“We are for Peace and Human Dignity” are the words on a poster pictured on the front cover of a booklet edited by Margaret Nash, the 1985 annual conference report of the South African Council of churches. Indeed those words reflect the goals towards which she strove all her life. This remarkable Capetonian has passed away quietly in St. Luke’s hospice, after a long illness, patiently and bravely borne.
Her intelligence and her sometimes combative nature covered a heart that felt deeply the suffering of all those who lived under injustice and deprivation. Through her writing and her involvement in ecumenical work, in social activism and in political commitment, she made her mark.

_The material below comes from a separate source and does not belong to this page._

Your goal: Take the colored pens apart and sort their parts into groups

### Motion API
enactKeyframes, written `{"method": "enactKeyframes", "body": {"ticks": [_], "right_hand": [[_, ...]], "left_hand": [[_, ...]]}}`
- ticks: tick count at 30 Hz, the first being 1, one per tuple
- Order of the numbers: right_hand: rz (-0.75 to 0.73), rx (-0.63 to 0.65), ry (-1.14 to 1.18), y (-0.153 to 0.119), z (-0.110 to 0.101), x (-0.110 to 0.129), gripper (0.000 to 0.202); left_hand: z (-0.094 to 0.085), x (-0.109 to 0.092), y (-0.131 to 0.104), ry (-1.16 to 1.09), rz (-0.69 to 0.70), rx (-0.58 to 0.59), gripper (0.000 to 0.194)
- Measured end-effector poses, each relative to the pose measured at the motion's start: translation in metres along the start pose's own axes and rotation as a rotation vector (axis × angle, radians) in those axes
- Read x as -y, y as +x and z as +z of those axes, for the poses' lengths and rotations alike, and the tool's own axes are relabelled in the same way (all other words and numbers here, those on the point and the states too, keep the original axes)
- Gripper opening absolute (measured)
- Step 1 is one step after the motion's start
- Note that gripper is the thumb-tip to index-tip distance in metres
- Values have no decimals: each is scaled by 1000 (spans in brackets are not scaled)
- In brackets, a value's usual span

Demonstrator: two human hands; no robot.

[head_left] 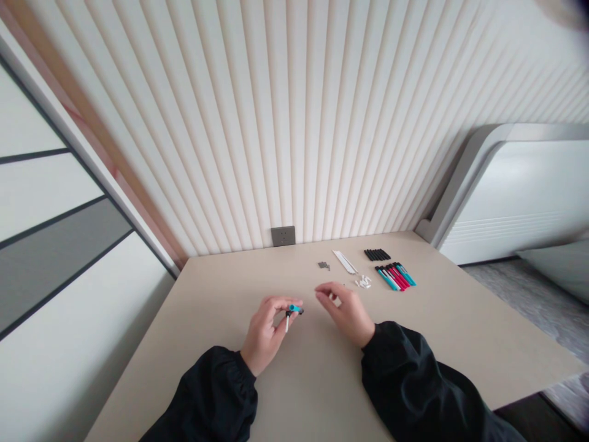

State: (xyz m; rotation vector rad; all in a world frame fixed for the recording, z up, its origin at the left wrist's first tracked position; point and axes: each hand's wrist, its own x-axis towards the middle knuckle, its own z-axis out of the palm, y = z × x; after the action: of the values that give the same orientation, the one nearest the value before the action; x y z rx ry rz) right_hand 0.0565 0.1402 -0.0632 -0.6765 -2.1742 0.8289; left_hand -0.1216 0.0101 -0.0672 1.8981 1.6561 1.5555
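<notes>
My left hand point(265, 333) is closed, its thumb and fingers pinching a short teal pen barrel point(294, 308). Against the barrel, in the same grip, are a small black part and a thin white piece point(288, 323) that points downward. To its right, my right hand point(346, 312) hovers over the table with thumb and forefinger pressed together. Whatever may be between those fingertips is too small to make out. Beyond my right hand lies a loose pile of small white plugs point(363, 282).
Further back on the beige table point(221, 294) lie small grey pieces point(324, 265), long white sticks point(345, 262) and a row of black caps point(377, 254). Several teal and red pens point(396, 277) lie side by side at the right. A wall socket point(283, 236) sits behind the table's back edge.
</notes>
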Motion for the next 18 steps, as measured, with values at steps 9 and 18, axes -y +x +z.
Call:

In the 1970s she studied at the University of Cape Town under the late Professor John Cumpsty, and her doctoral thesis, The Ecumenical Movement in the 1960s, was published by Ravan Press (Johannesburg) in 1975. Peter Moll has said of it that it had helped others understand the mission of the church in a broad context, international and ecumenical, rooted in justice.
She was closely involved with the Christian Institute from the time she joined in July 1969, and was much influenced by the Rev Theo Kotze who, together with his wife Helen, became close friends. She said “Theo pushed me to become involved”, but it seems that she did not need much pushing. She often felt frustrated by the lack of action by many churches in the face of injustice, and the work of the Christian Institute provided a welcome home for her energies. It expressed what she believed in and she enjoyed the mutual support and companionship at the CI.
She was active on the Anglican Board of Social Responsibility for many years, finding here too a vehicle for her commitment to the Anglican church to which she belonged. At her local parish level she promoted a number of projects at St Saviour’s Church in Claremont.
Although she herself never sought ordination, she was regarded as a heroine of the church world. In the context of a patriarchal church hierarchy, she was an inspiration to other women who were subsequently ordained priests. One of her admirers has described her life as a role model of female discipleship.
Born in England at Milford-on–Sea, on 1 March 1929, she was the second of three children. Her sister Dr Eleanor Nash, a psychiatrist retired from Groote Schuur Hospital, lives in Claremont. The family immigrated to Durban in January 1931 where their son, Herbert was born. The parents have long since died. Herbert Nash, a well known nursery man, died recently. Margaret entered Rhodes University in March 1945 at the age of just 16.
Margaret joined the Liberal Party of South Africa in Durban in 1960.
She was an active member of the Black Sash in its Claremont Branch, and served on its Cape Western Regional Council and later on its National Executive. Her articles, letters and statements were known for their forcefulness and clarity. A member recalls how she was drawn by Margaret into some of the work:
I think it was called the Township Liason Project and was headed by Dot Cleminshaw, Candy Malherbe and Margaret Nash, with Paddy Walker and I as hangers on. It was thanks to Margaret that I first visited an African Township when she took me to a meeting at the Holy Cross Anglican Church Hall in Nyanga (in 1986 I think) where I remember with warmth meeting a charming elderly man with beautiful manners and good English – he reminded me of my father, and how alike we all are, and was the start of my great pleasure and interest in going into the Townships when there was something (hopefully) useful to be done in the years following.
I know that Margaret had a wide circle of friends, of all race groups. She once told me she had never been paid a salary for any of the jobs she had undertaken, though presumably been recompensed for expenses. She also that she did a great job of work for churches in Europe, specifically in Germany and England, where she was a trusted reporter on political affairs in South Africa to churches there during the worst of the apartheid era.